Anatomical and electrophysiological evidence suggests that serotonin alters the processing of sound in the auditory brainstem of many mammalian species. The Mexican free-tailed bat is a hearing specialist, like other microchiropteran bats. At the same time, many aspects of its auditory brainstem are similar to those in other mammals. This dichotomy raises an interesting question regarding the serotonergic innervation of the bat auditory brainstem: Is the serotonergic input to the auditory brainstem similar in bats and other mammals, or are there specializations in the serotonergic innervation of bats that may be related to their exceptional hearing capabilities? To address this question, we immunocytochemically labeled serotonergic fibers in the brainstem of the Mexican free-tailed bat, Tadarida brasiliensis. We found many similarities in the pattern of serotonergic innervation of the auditory brainstem in Tadarida compared with other mammals, but we also found two striking differences.
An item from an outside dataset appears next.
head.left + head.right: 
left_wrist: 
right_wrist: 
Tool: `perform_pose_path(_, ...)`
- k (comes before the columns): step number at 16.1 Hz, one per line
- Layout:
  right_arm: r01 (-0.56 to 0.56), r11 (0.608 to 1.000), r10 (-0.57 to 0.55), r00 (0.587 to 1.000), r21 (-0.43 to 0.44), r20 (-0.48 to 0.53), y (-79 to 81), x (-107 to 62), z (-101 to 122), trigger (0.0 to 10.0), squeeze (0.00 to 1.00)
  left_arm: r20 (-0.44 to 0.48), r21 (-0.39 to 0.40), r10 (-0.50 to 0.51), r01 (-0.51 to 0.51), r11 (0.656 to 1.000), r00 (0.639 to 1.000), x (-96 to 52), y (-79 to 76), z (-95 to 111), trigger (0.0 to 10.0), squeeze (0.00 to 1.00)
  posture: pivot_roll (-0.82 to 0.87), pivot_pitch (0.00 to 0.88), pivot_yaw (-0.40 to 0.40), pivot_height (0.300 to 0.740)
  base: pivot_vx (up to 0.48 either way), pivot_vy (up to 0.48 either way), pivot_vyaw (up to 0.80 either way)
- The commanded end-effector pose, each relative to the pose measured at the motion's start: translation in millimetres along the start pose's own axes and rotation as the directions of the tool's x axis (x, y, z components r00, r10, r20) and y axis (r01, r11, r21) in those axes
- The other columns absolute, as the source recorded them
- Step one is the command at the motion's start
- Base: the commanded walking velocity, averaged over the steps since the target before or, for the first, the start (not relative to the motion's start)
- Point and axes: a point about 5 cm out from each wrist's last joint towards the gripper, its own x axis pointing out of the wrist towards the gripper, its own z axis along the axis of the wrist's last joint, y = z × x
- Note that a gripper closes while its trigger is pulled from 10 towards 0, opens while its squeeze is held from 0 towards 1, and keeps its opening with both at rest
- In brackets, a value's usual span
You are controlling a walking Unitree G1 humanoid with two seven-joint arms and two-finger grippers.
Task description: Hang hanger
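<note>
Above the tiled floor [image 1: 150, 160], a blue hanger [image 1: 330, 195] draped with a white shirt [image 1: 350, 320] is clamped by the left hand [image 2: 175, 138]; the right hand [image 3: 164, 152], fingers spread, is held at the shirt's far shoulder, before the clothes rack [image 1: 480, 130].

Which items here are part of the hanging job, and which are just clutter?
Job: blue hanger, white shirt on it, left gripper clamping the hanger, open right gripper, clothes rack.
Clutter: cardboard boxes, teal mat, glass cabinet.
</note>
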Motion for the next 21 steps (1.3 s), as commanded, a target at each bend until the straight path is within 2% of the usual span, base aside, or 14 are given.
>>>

Similarities to staining patterns in other mammals included a higher density of serotonergic fibers in the dorsal cochlear nucleus and in granule cell regions than in the ventral cochlear nucleus, a high density of fibers in some periolivary nuclei of the superior olive, and a higher density of fibers in peripheral regions of the inferior colliculus compared with its core. The two novel features of serotonergic innervation in Tadarida were a high density of fibers in the fusiform layer of the dorsal cochlear nucleus relative to surrounding layers and a relatively high density of serotonergic fibers in the low-frequency regions of the lateral and medial superior olive.